The primary document which helped me plan my trip and several since then is their brochure, The Literary Trail, which highlights and spotlights various locations in Britain which will add to your appreciation of the written English word. This small pamphlet helped us criss-cross Britain with an eye out for sites that enrich our reading experience even now. Accompanying literature, such as B&B brochures or online sites, helped us select lodging in most of the areas we visited.

One such visit, the Bronte Parsonage, or Haworth Museum, in a dreary portion of northern England with its dark stone buildings and forbidding moors, is particularly memorable. There, in a dark stone Georgian house dating to 1778, the Bronte sisters, Charlotte, Emily and Anne, wrote, using aliases in a male-dominated literary world, and made history. Their books are suffused with the grim austerity of the simple but solid home which their father was entitled to as a cleric in the place. The yard is more expansive than some, and the garden pleasant. But here, we know, the Bronte girls lived a rather dreary life, finding flight for their imagination in the tales of gothic intrigue, imaginative kingdoms and ponderous Yorkshire settings.
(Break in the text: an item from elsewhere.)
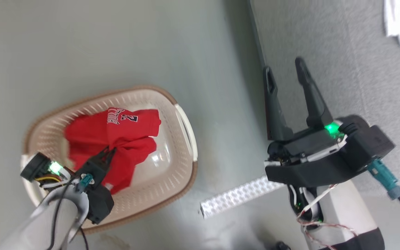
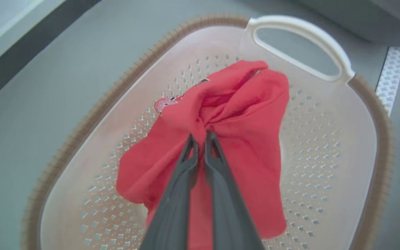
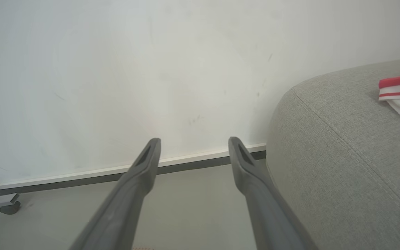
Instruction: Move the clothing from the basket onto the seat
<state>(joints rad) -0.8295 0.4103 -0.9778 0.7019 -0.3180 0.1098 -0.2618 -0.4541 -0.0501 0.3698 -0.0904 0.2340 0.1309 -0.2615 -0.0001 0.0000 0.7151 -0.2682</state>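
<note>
Pinching a bunched fold of the red garment (image 2: 241,114) with the left gripper (image 2: 200,136), jaws pressed nearly together, down inside the basket (image 2: 377,114) on the floor (image 1: 116,41). Holding the right gripper (image 1: 284,66) wide and bare by the edge of the seat (image 1: 359,86), well apart from the basket. Counting 1 white, red-trimmed garment (image 3: 399,91) already on that seat. Could lose the fold on lifting, from so thin a pinch; could drag trailing cloth against the basket's side and tip it.
</note>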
Haworth is filled with pictures of the writers and their family, and many of the original furnishings. It is easy to imagine, when you’re there, the strictures placed on the lives of these brilliant women by a rigid Protestant upbringing. Rereading their books since the trip there has helped me to place scenes and atmospheres with great accuity. Charlotte’s Jane Eyre, and Emily’s Wuthering Heights remain two of the finest English novels ever written, and Anne’s Agnes Grey and The Tenant of Wildfell Hall deserves further investigation. These books seemed to have been written at Haworth, on the very furniture one can see and almost tuch today.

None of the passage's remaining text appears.